WebGPU the secret weapon for video processing in the browser

#webgpu #webdev #videoprocessing #shaders

Video processing on the CPU is the naive path. It works for small demos, short clips, and a couple of toy filters. It falls apart when the frame size goes up, the frame rate stays high, and every effect wants to touch every pixel.

A single 4K frame has more than 8 million pixels. At 60 frames per second, the system is looking at almost 500 million pixels per second before blur, color correction, transforms, scopes, motion analysis, or export enter the picture. That is too much per-pixel work to treat JavaScript on the CPU as the main processing engine. Video processing is mostly the same operation repeated across millions of pixels.
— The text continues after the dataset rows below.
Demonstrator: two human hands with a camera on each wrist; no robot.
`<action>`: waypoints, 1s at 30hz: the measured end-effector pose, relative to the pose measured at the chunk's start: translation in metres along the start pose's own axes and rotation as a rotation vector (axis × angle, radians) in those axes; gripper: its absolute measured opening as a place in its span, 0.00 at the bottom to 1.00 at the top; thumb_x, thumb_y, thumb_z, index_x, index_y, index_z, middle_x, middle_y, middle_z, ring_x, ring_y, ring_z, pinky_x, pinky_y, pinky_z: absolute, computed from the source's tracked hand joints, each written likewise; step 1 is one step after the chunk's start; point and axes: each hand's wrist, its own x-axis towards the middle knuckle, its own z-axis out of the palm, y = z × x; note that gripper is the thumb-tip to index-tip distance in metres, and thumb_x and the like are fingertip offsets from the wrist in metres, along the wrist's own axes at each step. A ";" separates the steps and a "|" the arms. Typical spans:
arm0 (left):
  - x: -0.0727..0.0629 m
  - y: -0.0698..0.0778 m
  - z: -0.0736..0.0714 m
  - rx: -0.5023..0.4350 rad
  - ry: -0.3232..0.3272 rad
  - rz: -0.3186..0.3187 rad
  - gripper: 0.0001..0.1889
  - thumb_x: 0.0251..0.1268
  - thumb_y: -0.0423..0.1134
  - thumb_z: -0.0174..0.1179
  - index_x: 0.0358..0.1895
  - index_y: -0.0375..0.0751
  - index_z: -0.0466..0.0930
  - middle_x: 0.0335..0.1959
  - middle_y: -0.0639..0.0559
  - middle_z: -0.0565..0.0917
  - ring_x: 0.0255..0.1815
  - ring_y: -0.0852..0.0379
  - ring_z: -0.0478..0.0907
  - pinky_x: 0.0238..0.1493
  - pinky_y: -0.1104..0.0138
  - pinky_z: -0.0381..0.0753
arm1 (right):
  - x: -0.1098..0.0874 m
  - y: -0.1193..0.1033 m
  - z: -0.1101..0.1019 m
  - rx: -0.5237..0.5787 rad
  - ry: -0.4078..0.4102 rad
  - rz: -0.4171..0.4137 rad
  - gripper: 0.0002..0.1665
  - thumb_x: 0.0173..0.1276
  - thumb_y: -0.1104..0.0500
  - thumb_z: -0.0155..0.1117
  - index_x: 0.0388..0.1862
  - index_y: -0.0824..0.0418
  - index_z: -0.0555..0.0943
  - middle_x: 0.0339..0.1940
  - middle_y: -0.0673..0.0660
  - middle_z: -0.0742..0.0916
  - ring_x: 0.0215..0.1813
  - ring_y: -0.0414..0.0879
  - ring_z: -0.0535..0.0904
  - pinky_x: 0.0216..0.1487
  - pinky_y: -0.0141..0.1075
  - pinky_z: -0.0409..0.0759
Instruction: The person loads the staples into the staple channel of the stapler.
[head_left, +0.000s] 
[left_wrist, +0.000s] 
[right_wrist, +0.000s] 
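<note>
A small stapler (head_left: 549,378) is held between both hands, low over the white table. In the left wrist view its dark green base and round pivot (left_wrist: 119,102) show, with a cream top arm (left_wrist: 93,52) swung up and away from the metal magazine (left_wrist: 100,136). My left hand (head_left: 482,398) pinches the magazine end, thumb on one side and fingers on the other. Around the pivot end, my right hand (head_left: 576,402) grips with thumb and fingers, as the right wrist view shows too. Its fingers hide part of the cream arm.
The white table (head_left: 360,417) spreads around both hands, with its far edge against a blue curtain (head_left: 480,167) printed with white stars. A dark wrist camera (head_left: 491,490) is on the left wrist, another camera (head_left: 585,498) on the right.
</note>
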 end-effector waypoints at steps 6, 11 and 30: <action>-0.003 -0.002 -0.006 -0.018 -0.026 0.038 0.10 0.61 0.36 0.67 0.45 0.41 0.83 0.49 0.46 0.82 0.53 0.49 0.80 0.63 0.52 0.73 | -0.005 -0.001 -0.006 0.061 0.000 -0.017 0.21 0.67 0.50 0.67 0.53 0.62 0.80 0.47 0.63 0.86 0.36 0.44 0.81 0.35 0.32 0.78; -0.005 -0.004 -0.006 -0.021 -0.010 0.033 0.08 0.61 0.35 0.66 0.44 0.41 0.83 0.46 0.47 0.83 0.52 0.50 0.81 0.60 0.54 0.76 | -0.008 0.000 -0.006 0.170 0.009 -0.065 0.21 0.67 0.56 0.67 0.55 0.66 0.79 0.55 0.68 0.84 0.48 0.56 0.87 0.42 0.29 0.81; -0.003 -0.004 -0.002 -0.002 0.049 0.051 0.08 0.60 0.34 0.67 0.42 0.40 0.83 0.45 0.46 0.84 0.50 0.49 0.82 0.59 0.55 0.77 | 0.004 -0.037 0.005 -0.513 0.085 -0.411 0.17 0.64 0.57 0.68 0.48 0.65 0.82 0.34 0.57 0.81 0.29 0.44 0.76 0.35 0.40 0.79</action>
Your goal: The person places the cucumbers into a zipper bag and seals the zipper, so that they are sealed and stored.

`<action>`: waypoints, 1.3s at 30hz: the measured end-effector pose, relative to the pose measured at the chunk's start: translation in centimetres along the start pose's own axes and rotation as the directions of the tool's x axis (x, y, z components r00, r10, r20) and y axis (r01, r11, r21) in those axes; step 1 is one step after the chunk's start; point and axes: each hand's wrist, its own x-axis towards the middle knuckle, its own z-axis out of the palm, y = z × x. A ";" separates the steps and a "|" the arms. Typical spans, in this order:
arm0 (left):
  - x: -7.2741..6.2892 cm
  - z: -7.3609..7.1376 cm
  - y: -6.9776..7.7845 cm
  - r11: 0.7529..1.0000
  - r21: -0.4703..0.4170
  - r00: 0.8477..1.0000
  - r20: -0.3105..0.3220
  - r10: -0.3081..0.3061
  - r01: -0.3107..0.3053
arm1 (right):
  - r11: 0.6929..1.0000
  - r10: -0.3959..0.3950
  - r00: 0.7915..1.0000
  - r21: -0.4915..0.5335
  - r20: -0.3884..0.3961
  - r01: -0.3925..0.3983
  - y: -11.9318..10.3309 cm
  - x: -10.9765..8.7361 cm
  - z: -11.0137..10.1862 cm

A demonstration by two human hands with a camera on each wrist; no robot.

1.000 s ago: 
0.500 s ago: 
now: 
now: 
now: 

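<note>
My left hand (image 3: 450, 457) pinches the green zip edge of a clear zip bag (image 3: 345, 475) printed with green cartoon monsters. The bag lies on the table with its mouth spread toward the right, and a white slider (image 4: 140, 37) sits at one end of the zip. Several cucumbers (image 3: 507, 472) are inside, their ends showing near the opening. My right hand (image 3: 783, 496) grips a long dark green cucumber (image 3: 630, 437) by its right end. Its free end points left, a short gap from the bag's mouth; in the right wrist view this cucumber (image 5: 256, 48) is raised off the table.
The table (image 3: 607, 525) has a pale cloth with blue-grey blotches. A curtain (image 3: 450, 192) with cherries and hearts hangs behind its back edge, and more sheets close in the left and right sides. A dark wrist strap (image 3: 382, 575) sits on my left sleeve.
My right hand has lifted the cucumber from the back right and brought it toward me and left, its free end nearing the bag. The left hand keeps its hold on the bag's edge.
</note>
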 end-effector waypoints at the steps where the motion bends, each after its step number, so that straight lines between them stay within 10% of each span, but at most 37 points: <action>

That is GPU work.

The project this article is based on takes that idea seriously: decode the video in the browser, hand each frame to WebGPU, and keep the expensive work on the GPU for as long as possible.

The result is a local-first video processing lab built around WebCodecs and WebGPU. It plays a video file in the browser, imports each decoded frame into a GPU pipeline, applies heavy processing with WGSL shaders, renders a live preview, and can also run GPU-backed analysis such as histogram, waveform, vectorscope, and optical flow.

You can try the demo at apssouza22.github.io/webgpu-video-processing and explore the source code on GitHub.

Why CPU-first video processing breaks down

The simplest browser video processing pipeline usually looks something like this:

That approach is easy to understand. It is also the wrong shape for serious video work.

The CPU is good at control flow, application logic, scheduling, parsing, and all the messy work around the edges. It is not where you want to run millions of identical pixel operations every frame, especially from JavaScript. A GPU is built for that: thousands of small operations running in parallel over images, buffers, and textures.

The copies make the naive design even worse. Every time a full frame is pulled into JavaScript-visible memory, the browser has to move a large chunk of data across a boundary that should stay quiet during playback. Do that once and nobody cares. Do it every frame, then add multiple effects, and the pipeline starts wasting time on traffic instead of image processing.

So the rule is simple: keep the hot path GPU-first. Use the CPU to decide what should happen. Use the GPU to do it.

The project pipeline

The demo project uses WebCodecs and WebGPU together. WebCodecs gives the app decoded VideoFrame objects. WebGPU turns those frames into GPU input with GPUDevice.importExternalTexture({ source: videoFrame }).

From there, the frame is normalized into an internal rgba8unorm texture. That internal texture becomes the stable input for transforms, effects, analysis passes, and the final preview.

The important part is what is missing from that diagram: there is no getImageData(), no readPixels(), and no full-frame CPU readback on the main preview path.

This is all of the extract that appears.